2.Name reservation in case of new company shall be valid for 20 days from date of approval instead of 60 days from the date of application.
3.Annual General Meeting of unlisted company can be held anywhere in India.
4.Every company shall have registered office within 30 days of incorporation instead of current requirement to have registered office with in 15 days.
5.Notice of every changes of situation of the registered office shall be given to ROC within 30 days instead of 15 days as currently provided.
6.Sweat equity shares can be issued at any time currently it can be issued after 1 year from commencement of business.
7.In addition to Directors & KMP, any employee of the company can also authenticate company documents as authorised.
8.Wholly owned subsidiary (WOS) of a company incorporated outside of India is now allowed to hold EGM outside India.

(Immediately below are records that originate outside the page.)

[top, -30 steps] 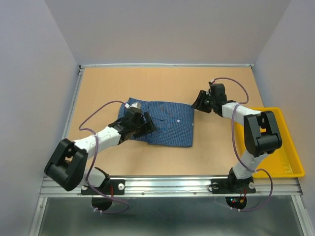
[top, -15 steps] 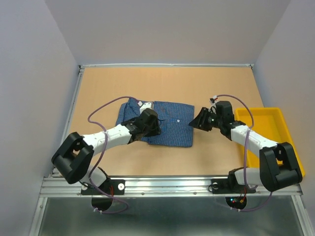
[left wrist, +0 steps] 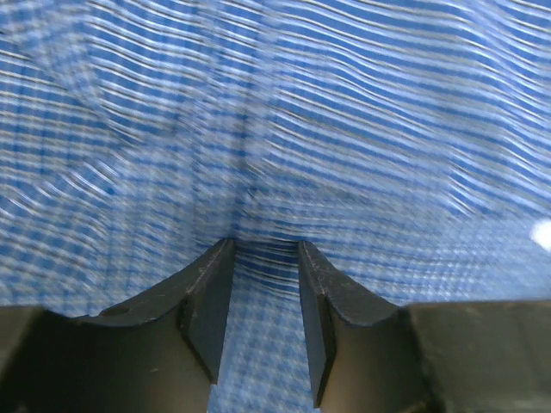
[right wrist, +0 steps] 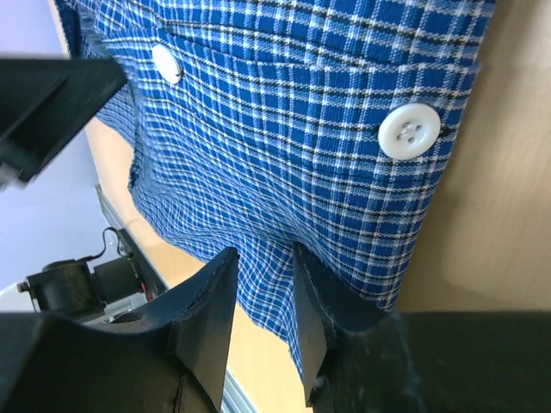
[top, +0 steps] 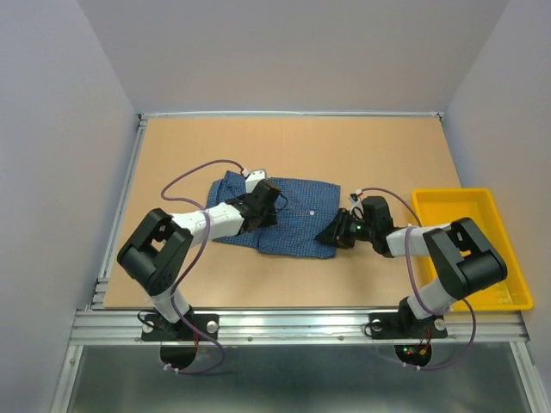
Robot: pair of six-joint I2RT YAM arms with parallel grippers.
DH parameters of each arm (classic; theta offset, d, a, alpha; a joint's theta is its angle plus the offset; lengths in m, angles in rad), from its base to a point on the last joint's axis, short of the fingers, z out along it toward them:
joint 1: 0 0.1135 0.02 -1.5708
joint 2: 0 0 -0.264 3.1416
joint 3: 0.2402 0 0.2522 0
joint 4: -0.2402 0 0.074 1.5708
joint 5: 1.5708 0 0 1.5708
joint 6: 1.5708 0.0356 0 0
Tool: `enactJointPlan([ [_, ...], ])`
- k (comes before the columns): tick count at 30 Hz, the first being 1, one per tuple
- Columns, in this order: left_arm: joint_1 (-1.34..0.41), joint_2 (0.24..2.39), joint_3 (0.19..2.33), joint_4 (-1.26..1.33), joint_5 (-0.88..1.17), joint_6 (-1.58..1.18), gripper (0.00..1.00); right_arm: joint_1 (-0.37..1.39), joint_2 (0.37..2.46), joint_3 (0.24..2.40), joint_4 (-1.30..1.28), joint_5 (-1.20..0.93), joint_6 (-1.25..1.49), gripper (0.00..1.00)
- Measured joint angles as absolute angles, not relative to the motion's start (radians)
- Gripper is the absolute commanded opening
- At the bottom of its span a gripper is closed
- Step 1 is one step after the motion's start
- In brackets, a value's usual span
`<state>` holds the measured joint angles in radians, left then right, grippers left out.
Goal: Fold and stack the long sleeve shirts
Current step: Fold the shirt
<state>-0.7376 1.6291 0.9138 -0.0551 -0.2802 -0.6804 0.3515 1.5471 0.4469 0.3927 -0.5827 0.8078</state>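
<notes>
Shirt [top: 284, 217]: you have it lying folded and flat on the tabletop [top: 258, 146], left of centre, well apart from the tray [top: 508, 284] at the right edge.

Left gripper [top: 265, 202]: it is set down on the shirt's far-left part, near the collar end. In the wrist view [left wrist: 265, 245] its jaws stand close together, cloth fills the gap, and creases run out from the tips. They are pinching the shirt.

Right gripper [top: 331, 234]: it sits low at the shirt's near-right corner. In the wrist view [right wrist: 263, 254] its jaws straddle the hem with a narrow gap and cloth between them. I cannot tell whether they are clamped. A white button [right wrist: 410, 131] shows near that edge.
</notes>
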Motion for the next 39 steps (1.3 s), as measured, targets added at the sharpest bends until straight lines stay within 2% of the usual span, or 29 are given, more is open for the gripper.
enactJointPlan([
  [8,-0.631,1.725,0.986,-0.093,-0.297,-0.664,0.44,0.352,1.521,0.433,0.386,-0.545,0.798,0.39],
  [11,-0.600,1.723,1.007,-0.127,-0.319,-0.642,0.55,0.354,1.475,0.435,0.327,-0.522,0.770,0.41],
  [12,-0.594,1.716,1.009,-0.138,-0.326,-0.633,0.64,0.354,1.450,0.436,0.298,-0.513,0.757,0.43],
  [13,-0.590,1.704,1.009,-0.150,-0.331,-0.623,0.68,0.354,1.428,0.439,0.272,-0.504,0.748,0.45],
  [15,-0.589,1.663,1.009,-0.175,-0.340,-0.598,0.81,0.354,1.377,0.455,0.207,-0.484,0.728,0.52],
  [18,-0.645,1.557,1.009,-0.189,-0.364,-0.543,0.91,0.354,1.299,0.493,0.123,-0.443,0.704,0.65],
  [19,-0.676,1.519,1.009,-0.189,-0.371,-0.521,0.92,0.353,1.271,0.508,0.093,-0.425,0.696,0.74],
  [22,-0.809,1.411,1.009,-0.171,-0.382,-0.463,0.93,0.344,1.193,0.566,-0.018,-0.339,0.670,0.91],
  [25,-0.994,1.374,1.019,-0.146,-0.394,-0.410,0.92,0.323,1.132,0.599,-0.114,-0.234,0.653,0.99],
  [28,-1.115,1.441,1.045,-0.139,-0.413,-0.371,0.90,0.308,1.080,0.609,-0.203,-0.140,0.647,1.00],
  [29,-1.203,1.573,1.095,-0.138,-0.435,-0.340,0.88,0.307,1.038,0.615,-0.297,-0.030,0.647,1.00],
  [39,-1.291,1.856,1.259,-0.155,-0.503,-0.270,0.85,0.302,0.935,0.626,-0.441,0.178,0.651,1.00],
])
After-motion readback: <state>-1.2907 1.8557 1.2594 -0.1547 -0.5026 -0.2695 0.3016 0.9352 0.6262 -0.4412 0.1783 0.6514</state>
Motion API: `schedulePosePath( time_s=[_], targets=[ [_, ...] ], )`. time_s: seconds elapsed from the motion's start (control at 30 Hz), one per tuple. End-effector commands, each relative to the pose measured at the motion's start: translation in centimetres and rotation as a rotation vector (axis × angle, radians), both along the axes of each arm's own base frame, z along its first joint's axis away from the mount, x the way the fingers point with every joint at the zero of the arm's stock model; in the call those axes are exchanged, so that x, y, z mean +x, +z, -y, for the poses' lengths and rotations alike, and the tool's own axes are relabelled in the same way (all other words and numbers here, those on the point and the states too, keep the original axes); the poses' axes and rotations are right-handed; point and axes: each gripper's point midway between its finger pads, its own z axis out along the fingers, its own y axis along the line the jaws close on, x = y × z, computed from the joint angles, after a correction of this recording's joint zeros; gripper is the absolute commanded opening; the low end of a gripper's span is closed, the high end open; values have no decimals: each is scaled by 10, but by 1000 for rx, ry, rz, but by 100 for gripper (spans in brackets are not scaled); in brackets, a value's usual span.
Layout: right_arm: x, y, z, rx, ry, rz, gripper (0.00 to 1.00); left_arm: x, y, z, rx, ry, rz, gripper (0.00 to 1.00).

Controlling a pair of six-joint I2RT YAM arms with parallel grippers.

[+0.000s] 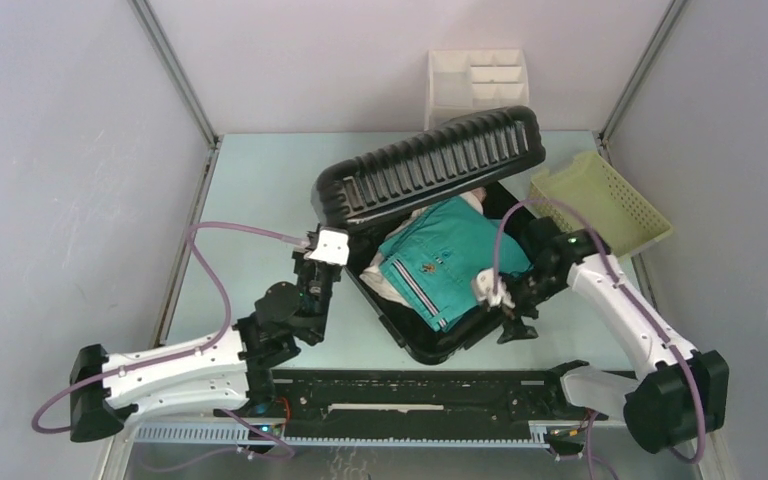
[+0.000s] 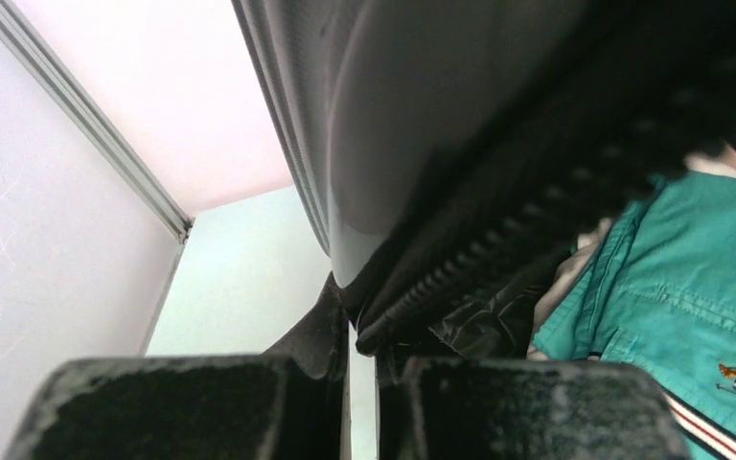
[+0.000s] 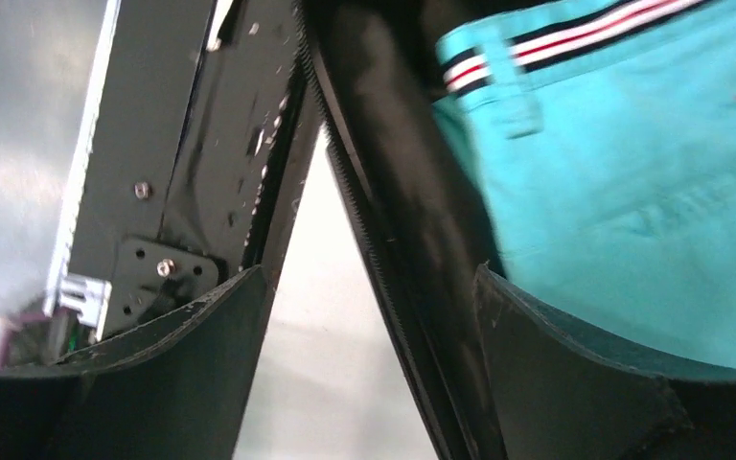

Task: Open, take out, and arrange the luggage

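The luggage (image 1: 415, 345) is set mid-counter (image 1: 260, 200), its lid (image 1: 430, 165) raised half open over a teal shirt (image 1: 445, 255). The lid is pinched at its left zip edge by the left hand (image 2: 362, 383), whose fingers are pressed together on it, and the hold is judged thin. Should it slip, the lid could fall shut on the shirt. It could also fall on the right hand (image 3: 369, 278), which is spread wide astride the lower shell's near rim. If the lid is pulled sideways rather than upward, the luggage may be dragged across the counter.
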Motion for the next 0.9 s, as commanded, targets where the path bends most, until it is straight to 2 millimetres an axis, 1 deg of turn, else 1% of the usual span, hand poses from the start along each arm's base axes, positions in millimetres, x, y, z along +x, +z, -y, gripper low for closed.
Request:
schedulePosePath(
  time_s=[0.0,0.1,0.17,0.2,0.23,0.27,0.3,0.37,0.5,0.53,0.63,0.73,0.8,0.87],
  targets=[
    [10,-40,2,-187,157,178,88,-5,64,-29,-247,14,68,0],
    [5,-55,-5,-230,195,165,84,-6,64,-38,-264,24,59,0],
    [-1,-64,-9,-265,232,154,78,-7,63,-46,-277,37,53,0],
    [-4,-67,-11,-279,243,143,68,-9,64,-50,-285,43,52,0],
    [-8,-69,-14,-290,262,138,62,-11,64,-56,-293,51,50,0],
    [-12,-71,-16,-303,279,131,46,-13,65,-62,-302,63,49,0],
    [-16,-72,-19,-312,297,132,36,-15,66,-69,-313,78,48,0],
    [-23,-70,-27,-305,321,140,24,-20,65,-85,-323,111,43,0],
    [-35,-64,-46,-269,381,184,11,-30,61,-123,-334,214,41,0],
    [-37,-64,-50,-264,396,196,1,-32,61,-133,-341,237,45,0],
    [-41,-64,-64,-247,440,233,0,-40,59,-163,-350,317,60,0],
    [-43,-62,-76,-235,483,254,0,-45,60,-186,-344,401,80,0],
    [-40,-63,-80,-246,502,260,0,-47,61,-198,-333,449,94,0],
    [-30,-64,-83,-257,496,284,0,-47,64,-210,-320,508,111,0]
  ],
)
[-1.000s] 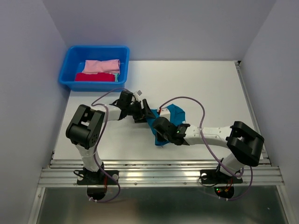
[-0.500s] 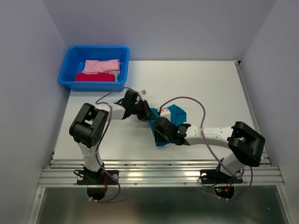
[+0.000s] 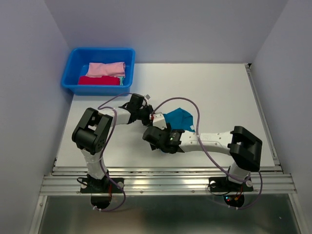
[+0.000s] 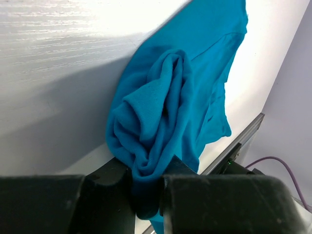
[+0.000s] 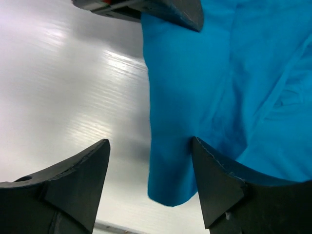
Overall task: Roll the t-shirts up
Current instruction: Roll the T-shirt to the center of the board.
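The teal t-shirt point(image 3: 179, 118) lies crumpled mid-table point(image 3: 219, 87). The left gripper point(image 4: 147, 178) is clamped on a bunched fold at the shirt's left edge. The right gripper point(image 5: 149, 146), just nearer, has its jaws spread with a loose corner of cloth lying between them. A pink t-shirt point(image 3: 107, 68) and a red t-shirt point(image 3: 97, 81) sit in the blue tub point(image 3: 73, 63) at the far left.

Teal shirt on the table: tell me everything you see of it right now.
The teal t-shirt is plain soft cloth, crumpled and bunched into loose folds, not a tidy roll. It lies near the middle of the white table. The left gripper is shut on a bunched fold. The right gripper is open, a flat flap lying between its fingers.
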You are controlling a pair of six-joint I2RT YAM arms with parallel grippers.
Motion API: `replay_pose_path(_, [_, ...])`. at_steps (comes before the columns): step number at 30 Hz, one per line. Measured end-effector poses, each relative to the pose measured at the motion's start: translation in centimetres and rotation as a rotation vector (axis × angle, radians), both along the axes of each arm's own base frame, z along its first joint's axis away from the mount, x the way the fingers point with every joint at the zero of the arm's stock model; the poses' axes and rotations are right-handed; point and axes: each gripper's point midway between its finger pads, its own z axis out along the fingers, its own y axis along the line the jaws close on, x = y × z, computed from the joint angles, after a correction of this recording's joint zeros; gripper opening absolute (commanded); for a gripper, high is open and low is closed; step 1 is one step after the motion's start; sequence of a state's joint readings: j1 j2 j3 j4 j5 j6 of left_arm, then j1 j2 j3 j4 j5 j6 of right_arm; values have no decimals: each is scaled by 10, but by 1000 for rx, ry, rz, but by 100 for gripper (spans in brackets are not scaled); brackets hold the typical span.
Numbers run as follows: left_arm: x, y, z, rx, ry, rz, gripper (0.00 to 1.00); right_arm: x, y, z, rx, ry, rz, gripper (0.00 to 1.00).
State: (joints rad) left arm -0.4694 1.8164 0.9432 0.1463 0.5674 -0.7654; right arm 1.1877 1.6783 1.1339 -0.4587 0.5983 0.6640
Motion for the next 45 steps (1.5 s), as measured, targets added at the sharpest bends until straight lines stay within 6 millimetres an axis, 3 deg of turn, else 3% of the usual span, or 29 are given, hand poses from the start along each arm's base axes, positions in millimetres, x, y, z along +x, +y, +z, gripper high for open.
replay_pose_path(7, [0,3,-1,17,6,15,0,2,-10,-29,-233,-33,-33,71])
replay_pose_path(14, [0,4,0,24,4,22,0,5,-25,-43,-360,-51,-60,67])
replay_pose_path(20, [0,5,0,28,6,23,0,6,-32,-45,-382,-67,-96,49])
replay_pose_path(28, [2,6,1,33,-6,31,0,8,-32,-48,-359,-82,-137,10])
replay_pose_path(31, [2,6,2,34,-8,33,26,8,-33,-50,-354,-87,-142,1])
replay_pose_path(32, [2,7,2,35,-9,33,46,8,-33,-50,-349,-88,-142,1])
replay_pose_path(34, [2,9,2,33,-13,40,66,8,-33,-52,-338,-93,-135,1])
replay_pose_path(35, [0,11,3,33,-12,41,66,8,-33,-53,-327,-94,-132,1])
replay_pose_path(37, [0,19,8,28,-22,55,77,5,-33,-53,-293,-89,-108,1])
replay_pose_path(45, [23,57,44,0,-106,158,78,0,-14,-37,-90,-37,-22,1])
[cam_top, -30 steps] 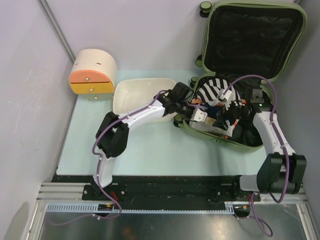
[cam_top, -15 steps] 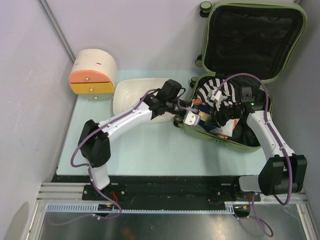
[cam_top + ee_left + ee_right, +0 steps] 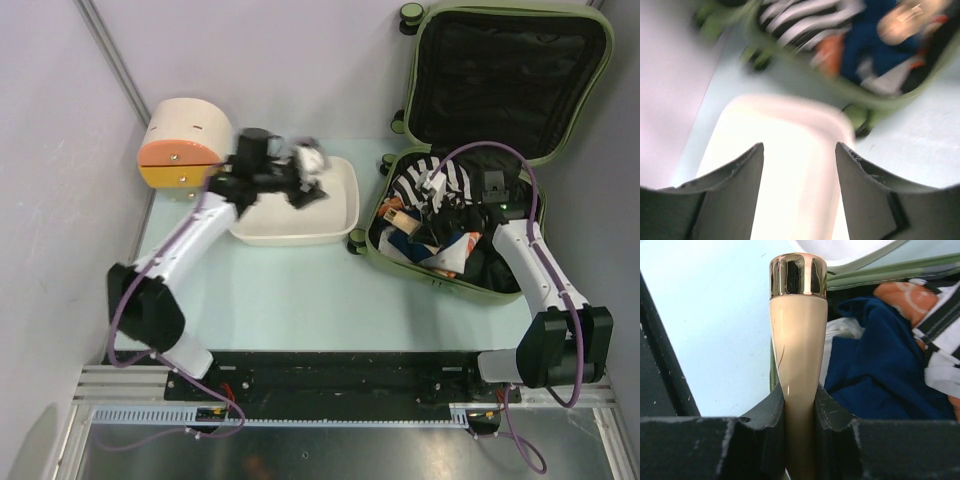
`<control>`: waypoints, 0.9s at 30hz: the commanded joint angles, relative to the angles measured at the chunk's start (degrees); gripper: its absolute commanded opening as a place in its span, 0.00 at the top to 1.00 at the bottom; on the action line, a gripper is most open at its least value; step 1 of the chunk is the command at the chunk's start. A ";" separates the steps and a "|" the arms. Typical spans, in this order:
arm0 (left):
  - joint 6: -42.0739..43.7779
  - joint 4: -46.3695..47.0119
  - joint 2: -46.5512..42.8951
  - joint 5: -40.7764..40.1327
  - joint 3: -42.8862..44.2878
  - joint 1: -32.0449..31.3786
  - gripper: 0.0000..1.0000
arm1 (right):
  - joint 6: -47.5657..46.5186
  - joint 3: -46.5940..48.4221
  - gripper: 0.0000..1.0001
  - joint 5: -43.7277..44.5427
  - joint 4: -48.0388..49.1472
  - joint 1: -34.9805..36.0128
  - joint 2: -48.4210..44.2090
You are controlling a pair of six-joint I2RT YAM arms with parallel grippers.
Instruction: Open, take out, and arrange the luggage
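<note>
The luggage [image 3: 505, 150] lies open at the right; its lid [image 3: 510, 70] leans on the back wall. The base holds striped, blue and orange clothes [image 3: 440, 200]. My right gripper [image 3: 415, 215] is inside the base, shut on a cream bottle with a gold cap [image 3: 798, 325]; in the right wrist view the right gripper [image 3: 799, 390] pinches the bottle's lower body. My left gripper [image 3: 308, 185] hangs over the white tub [image 3: 290, 222], with a blurred white thing at its end. In the left wrist view the left gripper [image 3: 799, 147] is open, with only the tub [image 3: 805, 107] below and the luggage rim [image 3: 805, 80] beyond.
A round cream drawer box with an orange front [image 3: 185, 145] stands at the back left, close to my left arm. The grey side walls close in the table on both sides. Bare pale-blue table [image 3: 300, 290] lies in front of the tub and luggage.
My left arm swung left from the luggage's edge to above the tub, and its jaws opened. My right gripper closed on the cream bottle inside the luggage.
</note>
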 commanded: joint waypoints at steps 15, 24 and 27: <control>-66.39 31.12 -3.12 -14.16 -28.36 53.30 0.42 | 14.84 2.82 1.00 5.56 13.00 1.01 0.27; -64.73 37.13 12.97 -8.71 -18.62 57.08 0.57 | 14.67 2.91 1.00 9.42 10.80 1.45 -1.93; -64.46 38.01 17.02 -6.16 -15.45 57.26 0.57 | 14.49 2.91 1.00 10.92 9.83 1.80 -2.54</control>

9.No central govt. approval required for payment of remuneration in excess of 11% of net profit.
10.Money received under the private placement shall not be utilised unless the return of allotment is filled with the ROC.
11.Central govt. Can provide any other number to be treated as DIN like Aadhar or Pan.
12.Where a director incur any of disqualification under section 164(2) due to default of filing of financial statement or annual return or repayment of deposit or pay interest or other mentioned in section, than he shall be vacate office of the director in all the companies other than the company which is in default.
13.Requirememt of filing of form DIR 11 (Filing of a copy of resignation to ROC by director itself) made optional.
14.Elegibilty for doing CSR to be determined based on preceding "Financial Year" instead of "three preceding Financial year";
15.The requirement related to annual ratification of appointment of auditor by members is omitted.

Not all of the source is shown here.